* **EXERCISE REQUIREMENTS**:
Your answer should consist solely of the lines from the first line of the data through the line with "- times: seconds", each reproduced exactly.

(Source records)
= = =
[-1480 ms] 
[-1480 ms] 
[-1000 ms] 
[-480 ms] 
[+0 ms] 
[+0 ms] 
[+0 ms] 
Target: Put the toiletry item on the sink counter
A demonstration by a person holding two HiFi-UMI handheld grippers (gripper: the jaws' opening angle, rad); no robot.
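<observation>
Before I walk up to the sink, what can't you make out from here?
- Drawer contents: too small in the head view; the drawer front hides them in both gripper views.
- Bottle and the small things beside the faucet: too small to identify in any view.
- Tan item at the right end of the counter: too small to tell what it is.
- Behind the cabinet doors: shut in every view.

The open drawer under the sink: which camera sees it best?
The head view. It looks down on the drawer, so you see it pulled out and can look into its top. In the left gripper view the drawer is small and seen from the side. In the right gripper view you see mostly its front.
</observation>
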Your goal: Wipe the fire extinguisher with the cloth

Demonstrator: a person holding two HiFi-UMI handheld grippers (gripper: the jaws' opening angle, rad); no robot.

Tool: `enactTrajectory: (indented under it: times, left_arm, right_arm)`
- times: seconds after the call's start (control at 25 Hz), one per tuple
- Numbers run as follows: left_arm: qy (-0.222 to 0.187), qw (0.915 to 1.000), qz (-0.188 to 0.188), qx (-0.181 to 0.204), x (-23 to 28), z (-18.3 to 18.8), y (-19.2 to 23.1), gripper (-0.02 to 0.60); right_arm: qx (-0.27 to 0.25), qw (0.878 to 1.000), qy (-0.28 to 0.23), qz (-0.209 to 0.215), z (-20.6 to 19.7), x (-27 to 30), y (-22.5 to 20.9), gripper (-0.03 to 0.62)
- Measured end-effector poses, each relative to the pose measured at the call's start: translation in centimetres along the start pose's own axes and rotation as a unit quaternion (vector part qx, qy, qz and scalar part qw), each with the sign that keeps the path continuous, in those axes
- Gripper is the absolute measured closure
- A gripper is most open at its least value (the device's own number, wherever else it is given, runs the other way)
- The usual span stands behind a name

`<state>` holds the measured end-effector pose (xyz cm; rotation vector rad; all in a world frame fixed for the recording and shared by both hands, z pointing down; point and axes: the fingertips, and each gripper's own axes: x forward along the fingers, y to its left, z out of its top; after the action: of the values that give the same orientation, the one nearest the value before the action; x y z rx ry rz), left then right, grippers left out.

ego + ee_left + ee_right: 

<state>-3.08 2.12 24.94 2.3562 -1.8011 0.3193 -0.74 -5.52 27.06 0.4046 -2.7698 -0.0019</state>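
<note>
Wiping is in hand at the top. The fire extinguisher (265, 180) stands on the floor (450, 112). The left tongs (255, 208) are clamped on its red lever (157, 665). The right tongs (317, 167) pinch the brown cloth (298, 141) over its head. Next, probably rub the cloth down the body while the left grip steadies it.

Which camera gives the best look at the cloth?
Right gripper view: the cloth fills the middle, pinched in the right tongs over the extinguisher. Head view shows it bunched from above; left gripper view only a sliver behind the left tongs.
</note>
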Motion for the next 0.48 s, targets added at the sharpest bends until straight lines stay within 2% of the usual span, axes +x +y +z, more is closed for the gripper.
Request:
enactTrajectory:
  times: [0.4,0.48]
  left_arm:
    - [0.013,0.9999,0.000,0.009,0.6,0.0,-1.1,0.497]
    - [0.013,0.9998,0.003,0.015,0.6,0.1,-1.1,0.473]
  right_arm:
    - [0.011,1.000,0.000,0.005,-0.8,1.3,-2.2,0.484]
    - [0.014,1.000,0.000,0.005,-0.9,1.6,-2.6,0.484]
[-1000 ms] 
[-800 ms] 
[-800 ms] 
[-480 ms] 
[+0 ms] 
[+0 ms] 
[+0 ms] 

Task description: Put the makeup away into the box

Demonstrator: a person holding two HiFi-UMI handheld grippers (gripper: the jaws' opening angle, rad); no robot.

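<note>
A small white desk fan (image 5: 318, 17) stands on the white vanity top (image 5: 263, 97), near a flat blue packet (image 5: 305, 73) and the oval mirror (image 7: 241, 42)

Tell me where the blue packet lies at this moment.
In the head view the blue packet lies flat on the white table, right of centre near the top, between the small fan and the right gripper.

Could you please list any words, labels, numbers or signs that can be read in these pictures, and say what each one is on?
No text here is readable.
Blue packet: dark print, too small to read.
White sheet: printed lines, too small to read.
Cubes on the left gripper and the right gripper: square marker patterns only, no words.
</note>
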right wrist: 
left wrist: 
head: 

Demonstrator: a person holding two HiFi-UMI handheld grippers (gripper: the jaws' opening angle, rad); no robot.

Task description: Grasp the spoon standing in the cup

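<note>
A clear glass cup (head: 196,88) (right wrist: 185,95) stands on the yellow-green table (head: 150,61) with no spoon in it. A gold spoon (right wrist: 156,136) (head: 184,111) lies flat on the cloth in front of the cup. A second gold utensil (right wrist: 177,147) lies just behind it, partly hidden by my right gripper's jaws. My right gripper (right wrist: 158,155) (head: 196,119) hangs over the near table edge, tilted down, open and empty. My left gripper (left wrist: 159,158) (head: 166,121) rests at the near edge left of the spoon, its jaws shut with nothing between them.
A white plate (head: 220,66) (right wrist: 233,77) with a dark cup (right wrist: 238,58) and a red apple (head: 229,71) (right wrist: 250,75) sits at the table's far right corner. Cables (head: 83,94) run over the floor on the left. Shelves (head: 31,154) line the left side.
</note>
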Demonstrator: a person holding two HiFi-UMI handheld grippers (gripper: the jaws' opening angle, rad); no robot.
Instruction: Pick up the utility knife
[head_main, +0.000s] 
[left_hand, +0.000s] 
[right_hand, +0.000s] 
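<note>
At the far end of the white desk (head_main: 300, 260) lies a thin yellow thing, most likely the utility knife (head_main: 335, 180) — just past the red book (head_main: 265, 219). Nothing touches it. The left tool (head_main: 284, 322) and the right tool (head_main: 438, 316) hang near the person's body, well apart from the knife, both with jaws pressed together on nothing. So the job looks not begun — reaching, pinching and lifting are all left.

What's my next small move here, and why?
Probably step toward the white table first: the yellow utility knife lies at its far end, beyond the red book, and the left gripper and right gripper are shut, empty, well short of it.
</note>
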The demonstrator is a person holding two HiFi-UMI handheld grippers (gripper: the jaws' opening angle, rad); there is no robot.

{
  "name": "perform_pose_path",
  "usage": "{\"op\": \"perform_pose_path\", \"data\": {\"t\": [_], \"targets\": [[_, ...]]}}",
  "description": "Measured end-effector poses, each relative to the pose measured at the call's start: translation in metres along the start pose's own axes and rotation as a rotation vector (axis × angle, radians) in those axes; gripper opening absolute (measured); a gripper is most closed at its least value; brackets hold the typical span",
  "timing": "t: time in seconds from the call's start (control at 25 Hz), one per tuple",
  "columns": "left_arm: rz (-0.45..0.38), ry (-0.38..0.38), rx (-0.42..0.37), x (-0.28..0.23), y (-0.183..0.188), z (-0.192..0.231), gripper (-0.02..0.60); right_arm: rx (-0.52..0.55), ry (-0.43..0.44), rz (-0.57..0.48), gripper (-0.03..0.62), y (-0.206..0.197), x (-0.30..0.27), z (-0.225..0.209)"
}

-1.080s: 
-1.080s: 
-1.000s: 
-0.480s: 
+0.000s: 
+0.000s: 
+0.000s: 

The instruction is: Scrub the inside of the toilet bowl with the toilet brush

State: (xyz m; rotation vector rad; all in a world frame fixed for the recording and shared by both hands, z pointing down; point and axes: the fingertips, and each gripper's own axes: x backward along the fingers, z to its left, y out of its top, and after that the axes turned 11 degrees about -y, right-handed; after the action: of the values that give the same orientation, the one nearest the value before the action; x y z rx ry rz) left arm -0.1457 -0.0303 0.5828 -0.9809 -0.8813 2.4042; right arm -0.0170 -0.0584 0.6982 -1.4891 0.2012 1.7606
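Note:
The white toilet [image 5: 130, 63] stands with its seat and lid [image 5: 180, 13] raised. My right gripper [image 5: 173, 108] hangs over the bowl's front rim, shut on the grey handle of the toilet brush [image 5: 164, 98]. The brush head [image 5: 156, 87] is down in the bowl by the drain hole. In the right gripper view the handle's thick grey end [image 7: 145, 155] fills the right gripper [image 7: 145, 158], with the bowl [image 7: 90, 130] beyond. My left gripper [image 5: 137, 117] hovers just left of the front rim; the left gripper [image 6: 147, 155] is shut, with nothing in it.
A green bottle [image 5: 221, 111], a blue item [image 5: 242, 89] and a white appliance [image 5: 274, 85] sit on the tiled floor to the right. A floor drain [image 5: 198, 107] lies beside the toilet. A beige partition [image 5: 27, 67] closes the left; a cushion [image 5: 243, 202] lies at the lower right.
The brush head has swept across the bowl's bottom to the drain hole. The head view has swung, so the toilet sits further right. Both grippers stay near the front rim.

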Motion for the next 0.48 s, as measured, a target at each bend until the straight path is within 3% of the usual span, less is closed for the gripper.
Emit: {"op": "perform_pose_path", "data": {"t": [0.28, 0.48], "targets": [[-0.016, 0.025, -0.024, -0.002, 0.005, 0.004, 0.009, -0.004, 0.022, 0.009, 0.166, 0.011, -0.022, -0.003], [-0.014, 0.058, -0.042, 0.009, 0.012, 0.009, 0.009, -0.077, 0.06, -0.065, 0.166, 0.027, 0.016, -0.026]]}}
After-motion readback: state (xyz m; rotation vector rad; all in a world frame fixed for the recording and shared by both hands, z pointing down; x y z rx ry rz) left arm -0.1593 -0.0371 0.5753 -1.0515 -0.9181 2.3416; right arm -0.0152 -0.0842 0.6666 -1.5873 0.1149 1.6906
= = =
* **ANSWER SECTION**:
[-1480 ms] 
[-1480 ms] 
[-1000 ms] 
[-480 ms] 
[+0 ms] 
[+0 ms] 
[+0 ms] 
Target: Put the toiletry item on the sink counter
A demonstration by a person holding two HiFi-UMI handheld grippers (gripper: the jaws' opening angle, rad); no robot.
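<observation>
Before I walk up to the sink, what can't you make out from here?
- Drawer contents: too small in the head view; the drawer front hides them in both gripper views.
- Bottle and the small things beside the faucet: too small to identify in any view.
- Tan item at the right end of the counter: too small to tell what it is.
- Behind the cabinet doors: shut in every view.

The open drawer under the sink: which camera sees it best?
The head view. It looks down on the drawer, so you see it pulled out and can look into its top. In the left gripper view the drawer is small and seen from the side. In the right gripper view you see mostly its front.
</observation>
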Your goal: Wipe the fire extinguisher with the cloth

Demonstrator: a person holding two HiFi-UMI handheld grippers (gripper: the jaws' opening angle, rad); no robot.

Tool: `enactTrajectory: (indented under it: times, left_arm, right_arm)`
- times: seconds after the call's start (control at 25 Hz), one per tuple

This response contains the complete answer.